Madungwe Ngonidzashe B, Zilberstein Netanel F, Feng Yansheng, Bopassa Jean C
Department of Physiology, School of Medicine, University of Texas Health Science Center at San AntonioTX, USA; Department of Biomedical Engineering, University of Texas at San AntonioTX, USA.
Sackler School of Medicine, Tel Aviv University Israel.
Am J Cardiovasc Dis. 2016 Sep 15;6(3):93-108. eCollection 2016.

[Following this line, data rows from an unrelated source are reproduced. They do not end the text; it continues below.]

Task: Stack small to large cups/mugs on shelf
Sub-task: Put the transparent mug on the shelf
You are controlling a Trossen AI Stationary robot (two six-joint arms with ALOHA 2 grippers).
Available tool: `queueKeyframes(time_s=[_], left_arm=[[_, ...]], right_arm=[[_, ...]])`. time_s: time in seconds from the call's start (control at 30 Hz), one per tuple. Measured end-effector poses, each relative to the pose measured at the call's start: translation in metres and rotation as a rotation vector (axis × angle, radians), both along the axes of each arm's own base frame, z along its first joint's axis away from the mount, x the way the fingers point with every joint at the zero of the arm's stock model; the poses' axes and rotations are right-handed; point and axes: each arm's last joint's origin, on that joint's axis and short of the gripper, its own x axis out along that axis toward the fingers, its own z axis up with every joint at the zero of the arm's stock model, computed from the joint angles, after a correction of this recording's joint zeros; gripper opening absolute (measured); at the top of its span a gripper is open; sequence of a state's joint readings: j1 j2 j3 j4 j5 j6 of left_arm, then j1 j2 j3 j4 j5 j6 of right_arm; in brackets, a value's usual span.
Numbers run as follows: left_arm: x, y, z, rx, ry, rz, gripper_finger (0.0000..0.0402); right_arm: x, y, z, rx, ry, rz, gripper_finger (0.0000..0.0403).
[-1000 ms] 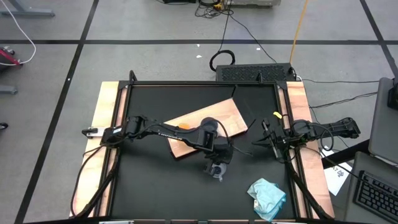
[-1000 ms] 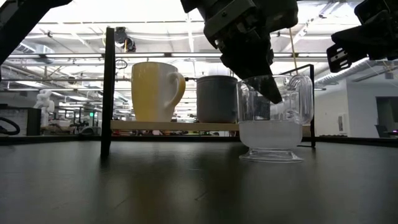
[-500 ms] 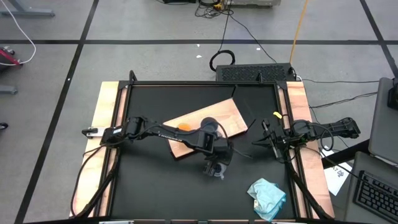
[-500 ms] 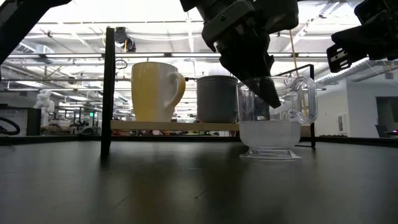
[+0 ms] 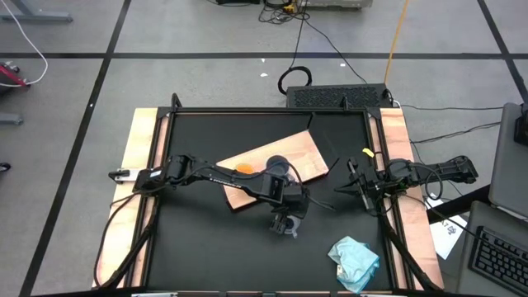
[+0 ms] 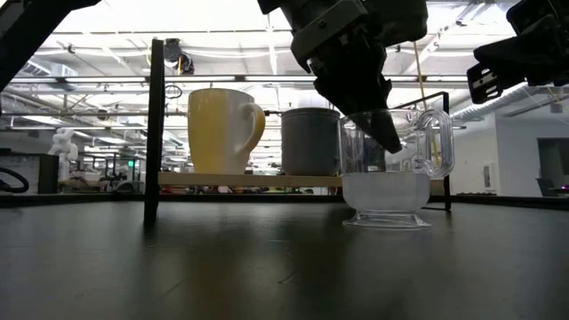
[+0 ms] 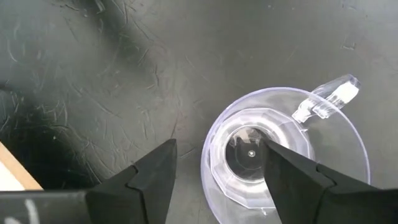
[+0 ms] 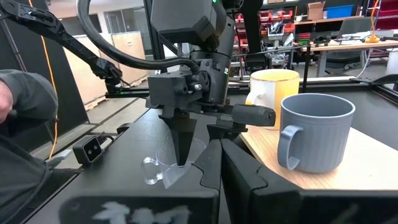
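Observation:
The clear glass cup [image 7: 283, 155] stands upright on its base on the black tabletop [image 5: 206, 247], near the shelf's near edge. My left gripper [image 7: 219, 144] hangs over it, open and slanting down. One finger [image 6: 384, 135] dips into the cup's mouth and the other stands outside the rim, clear of the wall. The orange mug [image 5: 244, 167] and the blue-grey mug [image 5: 279, 165] stand on the light-wood shelf [image 5: 309, 153]. My right gripper [image 5: 340, 189] waits shut at the table's right edge.
A crumpled pale teal cloth [image 5: 355, 262] lies near the front right corner. A black frame post [image 6: 153, 124] stands at the shelf's left in the low view. A person's sleeve [image 8: 25, 93] shows beyond the table.
My left gripper has opened and let go of the glass cup without moving away. The cup has stayed upright on the table and has turned a little, so its handle has swung outward.

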State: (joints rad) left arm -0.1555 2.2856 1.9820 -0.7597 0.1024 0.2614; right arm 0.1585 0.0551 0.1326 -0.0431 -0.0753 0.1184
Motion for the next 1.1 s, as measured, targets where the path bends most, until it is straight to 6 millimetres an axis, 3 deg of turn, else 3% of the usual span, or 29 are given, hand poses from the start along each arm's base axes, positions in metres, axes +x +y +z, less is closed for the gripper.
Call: queueKeyframes(time_s=[0.13, 0.5, 0.77, 0.9, 1.1], left_arm=[[-0.001, 0.000, 0.009, 0.000, -0.019, -0.002, 0.0228], [-0.006, -0.003, 0.079, 0.032, -0.105, -0.039, 0.0227], [-0.012, -0.004, 0.115, 0.044, -0.164, -0.058, 0.0220], [-0.019, -0.003, 0.124, 0.053, -0.150, -0.058, 0.0175], [-0.034, 0.000, 0.149, 0.059, -0.191, -0.041, 0.0055]], right_arm=[[0.000, 0.000, 0.000, 0.000, 0.000, 0.000, 0.0000], [0.000, 0.000, -0.001, -0.004, 0.006, 0.001, 0.0000], [0.001, 0.000, -0.001, -0.004, 0.007, 0.001, 0.0000], [0.001, 0.000, -0.001, -0.004, 0.007, 0.002, 0.0000], [0.001, 0.000, -0.001, -0.004, 0.006, 0.003, 0.0000]])
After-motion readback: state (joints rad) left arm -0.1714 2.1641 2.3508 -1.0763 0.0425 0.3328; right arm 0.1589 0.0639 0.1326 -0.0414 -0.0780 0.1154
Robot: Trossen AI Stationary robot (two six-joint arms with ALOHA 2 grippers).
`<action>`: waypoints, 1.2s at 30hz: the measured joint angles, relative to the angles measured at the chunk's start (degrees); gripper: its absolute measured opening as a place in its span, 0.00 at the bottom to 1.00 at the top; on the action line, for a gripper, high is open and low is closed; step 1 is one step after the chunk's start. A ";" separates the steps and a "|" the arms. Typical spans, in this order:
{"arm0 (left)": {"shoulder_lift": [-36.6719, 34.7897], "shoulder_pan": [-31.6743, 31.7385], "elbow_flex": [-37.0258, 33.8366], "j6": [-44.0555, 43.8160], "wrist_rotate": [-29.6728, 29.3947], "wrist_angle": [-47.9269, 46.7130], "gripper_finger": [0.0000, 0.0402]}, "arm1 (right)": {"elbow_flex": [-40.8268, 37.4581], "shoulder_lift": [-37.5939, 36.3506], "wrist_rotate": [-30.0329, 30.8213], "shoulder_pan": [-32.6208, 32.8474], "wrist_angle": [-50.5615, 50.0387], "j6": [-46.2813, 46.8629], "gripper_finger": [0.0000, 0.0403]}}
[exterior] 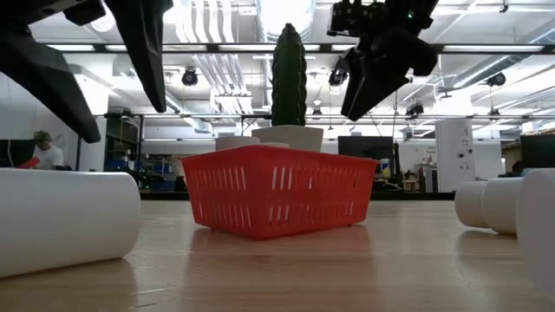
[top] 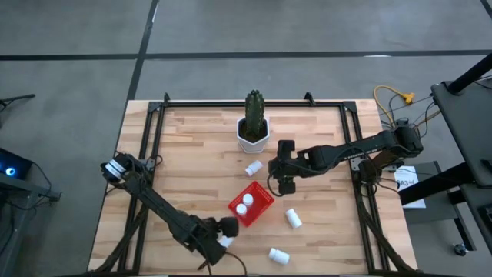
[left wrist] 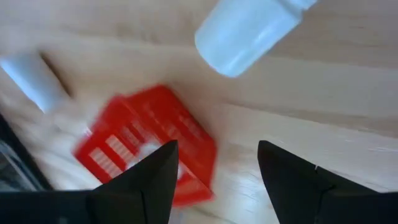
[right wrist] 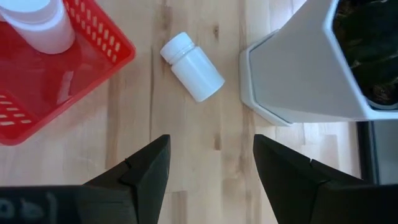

Reactive oxygen species (ROS) generation has been implicated in many pathologies including ischemia/reperfusion (I/R) injury. This led to multiple studies on antioxidant therapies to treat cardiovascular diseases but paradoxically, results have so far been mixed as ROS production can be beneficial as a signaling mechanism and in cardiac protection via preconditioning interventions. We investigated whether the differential impact of increased ROS in injury as well as in protection could be explained by their site of production on the mitochondrial electron transport chain. Using amplex red to measure ROS production, we found that mitochondria isolated from hearts after I/R produced more ROS than non-ischemic when complex I substrate (glutamate/malate) was used. Interestingly, the substrates of complex II (succinate) and ubiquinone (sn-glycerol 3-phosphate, G3P) produced less ROS in mitochondria from I/R hearts compared to normal healthy hearts. The inhibitors of complex I (rotenone) and complex III (antimycin A) increased ROS production when glutamate/malate and G3P were used; in contrast, they reduced ROS production when the complex II substrate was used. Mitochondrial calcium retention capacity required to induce mitochondrial permeability transition pore (mPTP) opening was measured using calcium green fluorescence and was found to be higher when mitochondria were treated with G3P and succinate compared to glutamate/malate. Furthermore, Langendorff hearts treated with glutamate/malate exhibited reduced cardiac functional recovery and increased myocardial infarct size compared to hearts treated with G3P. Thus, ROS production by the stimulated respiratory chain complexes I and III has opposite roles: cardio-deleterious when produced in complex I and cardio-protective when produced in complex III. The mechanism of these ROS involves the inhibition of the mPTP opening, a key event in cell death following ischemia/reperfusion injury.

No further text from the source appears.